English-born Canadian politician

Peter Francis Trent (born 5 January 1946) is an English-born Canadian businessman and politician. He was mayor of Westmount, Quebec until his retirement in April 2017. He was first elected as councillor in 1983. He served as mayor from 1992 to 2001; he left politics at that time due to the forced merger with the City of Montreal. He again became Mayor of Westmount by acclamation during the 1 November 2009 municipal election.
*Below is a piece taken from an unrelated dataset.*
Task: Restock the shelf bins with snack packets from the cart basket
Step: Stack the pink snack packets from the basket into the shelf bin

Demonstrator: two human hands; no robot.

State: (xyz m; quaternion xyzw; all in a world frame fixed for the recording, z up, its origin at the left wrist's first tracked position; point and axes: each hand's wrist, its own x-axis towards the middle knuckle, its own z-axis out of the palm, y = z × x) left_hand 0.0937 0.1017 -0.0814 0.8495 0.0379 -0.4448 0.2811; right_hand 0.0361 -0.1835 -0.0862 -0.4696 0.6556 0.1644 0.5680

Born in Loughborough, Leicestershire, England, Trent and his family immigrated to Toronto when he was 10. In 1968, at the age of 22 he left McMaster University in Hamilton, Ontario to work for a chemical company in Montreal. In 1972, he started his own company (with Raymond Charlebois), PBI/Plastibeton Inc. which he would later sell in 1989 to Shell Oil and Lone Star Industries. From 1982 to 1983, he taught marketing at Concordia University's Faculty of Commerce and Administration. In 1992, he received a medal marking the 125th anniversary of Canada. In 1994 he was named honorary lieutenant colonel of the Royal Montreal Regiment, and in 1999 honorary colonel. In 2005 he received the decoration of the Canadian Forces.

After the city of Westmount was amalgamated with Montreal in 2002, Trent resigned from office. He fought for three years for de-mergers as a non-elected official before retiring from politics. He eventually returned to politics and was elected mayor of Westmount in 2009. He retired from the mayor's position in April 2017.

He owns the licenses to many worldwide patents, which supplies him with a significant revenue stream, and this has allowed Trent to devote himself to public service.

Trent's book about the merger-demerger period in Montreal, The Merger Delusion was published in the fall of 2012 by McGill-Queen's University Press. The book was shortlisted for the 2012 Shaughnessy Cohen Prize for Political Writing. He planned to present ideas in the last book that would be the foundation for a debate starting in 2013 about governing the Montreal region. In 2018, he was made a Knight of the National Order of Quebec.